So was the fact that the plaintiff was turned away from the house of her uncle, where she had previously been a welcome visitor, and charged not to return till she had cleared up her character.

Williams v. Hill, 19 Wend. 305.

So was the circumstance that persons who had been in the habit of so doing refused any longer to provide food and clothing for the plaintiff.

Beach v. Ranney, 2 Hill (N. Y.), 309.

The defendant told Neiper that the plaintiff committed adultery with Mrs. Fuller. Neiper had married Mrs. Fuller's sister, and was an intimate friend of the plaintiff's. Neiper thought it his duty to tell the plaintiff what people were saying of him. The plaintiff, who was hoeing at the time, turned pale, felt bad, flung down his hoe, and left the field; lost his appetite, turned melancholy, could not work as he used to, and had to hire more help. Held, that such mental distress and physical illness were not sufficient to constitute special damage; for they did not result from any injury to the plaintiff's reputation, which had affected the conduct of others towards him. The Court said, in giving judgment, "It would be highly impolitic to hold all language, wounding the feelings and affecting unfavourably the health and ability to labour, of another, a ground of action for that would be to make the right of action depend often upon whether the sensibilities of a person spoken of are easily excited or otherwise, his strength of mind to disregard abusive insulting remarks concerning him, and his physical strength and ability to bear them. Words which would make hardly an impression on most persons, and would be thought by them, and should be by all, undeserving of notice, might be exceedingly painful to some, occasioning sickness. and an interruption of ability to attend to their ordinary avocations."
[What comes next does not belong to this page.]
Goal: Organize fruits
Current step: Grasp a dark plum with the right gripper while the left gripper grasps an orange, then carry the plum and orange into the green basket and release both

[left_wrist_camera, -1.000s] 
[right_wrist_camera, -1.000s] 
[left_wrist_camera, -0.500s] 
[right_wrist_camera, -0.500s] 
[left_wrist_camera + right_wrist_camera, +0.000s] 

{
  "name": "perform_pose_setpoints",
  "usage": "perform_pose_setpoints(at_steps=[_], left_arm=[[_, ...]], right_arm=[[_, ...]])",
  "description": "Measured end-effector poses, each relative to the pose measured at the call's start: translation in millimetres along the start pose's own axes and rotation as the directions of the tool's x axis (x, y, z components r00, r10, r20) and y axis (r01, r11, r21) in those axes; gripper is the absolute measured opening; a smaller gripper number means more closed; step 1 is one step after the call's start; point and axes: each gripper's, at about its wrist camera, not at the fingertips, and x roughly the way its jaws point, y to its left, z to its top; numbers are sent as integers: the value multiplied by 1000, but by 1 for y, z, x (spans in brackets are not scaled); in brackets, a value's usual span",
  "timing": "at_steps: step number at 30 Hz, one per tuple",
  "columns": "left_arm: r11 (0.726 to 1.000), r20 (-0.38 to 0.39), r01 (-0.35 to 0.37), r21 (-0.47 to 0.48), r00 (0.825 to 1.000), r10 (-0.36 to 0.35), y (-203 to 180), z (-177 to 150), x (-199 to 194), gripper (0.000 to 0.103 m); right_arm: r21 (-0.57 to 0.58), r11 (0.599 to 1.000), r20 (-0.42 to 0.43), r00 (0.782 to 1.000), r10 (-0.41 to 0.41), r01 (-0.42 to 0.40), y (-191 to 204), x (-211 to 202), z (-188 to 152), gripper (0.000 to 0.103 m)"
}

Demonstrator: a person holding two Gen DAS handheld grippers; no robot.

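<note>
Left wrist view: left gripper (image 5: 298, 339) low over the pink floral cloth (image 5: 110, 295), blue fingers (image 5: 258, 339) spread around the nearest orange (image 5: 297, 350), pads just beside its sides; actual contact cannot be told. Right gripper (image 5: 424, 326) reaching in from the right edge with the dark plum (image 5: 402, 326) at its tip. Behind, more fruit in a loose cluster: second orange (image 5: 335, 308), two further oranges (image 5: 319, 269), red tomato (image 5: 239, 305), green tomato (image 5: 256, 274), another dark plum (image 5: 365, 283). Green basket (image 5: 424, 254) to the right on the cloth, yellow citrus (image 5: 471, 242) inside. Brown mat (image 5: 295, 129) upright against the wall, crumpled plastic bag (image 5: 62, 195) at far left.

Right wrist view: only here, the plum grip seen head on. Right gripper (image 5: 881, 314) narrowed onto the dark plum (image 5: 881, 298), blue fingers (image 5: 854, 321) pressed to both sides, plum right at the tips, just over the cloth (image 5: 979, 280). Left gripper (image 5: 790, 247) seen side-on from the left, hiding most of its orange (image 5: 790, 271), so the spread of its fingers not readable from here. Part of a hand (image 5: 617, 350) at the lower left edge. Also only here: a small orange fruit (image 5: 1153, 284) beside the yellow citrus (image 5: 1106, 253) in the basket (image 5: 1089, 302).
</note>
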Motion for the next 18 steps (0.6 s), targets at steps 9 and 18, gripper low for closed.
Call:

Terwilliger v. Wands, 3 Smith (17 N. Y. R.), 54, overruling Bradt v. Towsley, 13 Wend. 253, and Fuller v. Fenner, 16 Barb. 333. So, too, a husband cannot maintain an action for the loss of his wife's services caused by illness or mental depression resulting from defamatory words not actionable per se being spoken of her by the defendant. For the wife, if sole, could have maintained no action. "The facility with which a right to damages

could be established by pretended illness where none exists, constitutes a serious objection to such an action as this." Per Denio, J., in

Wilson v. Goit, 3 (1858) Smith, (17 N. Y. R.), 445.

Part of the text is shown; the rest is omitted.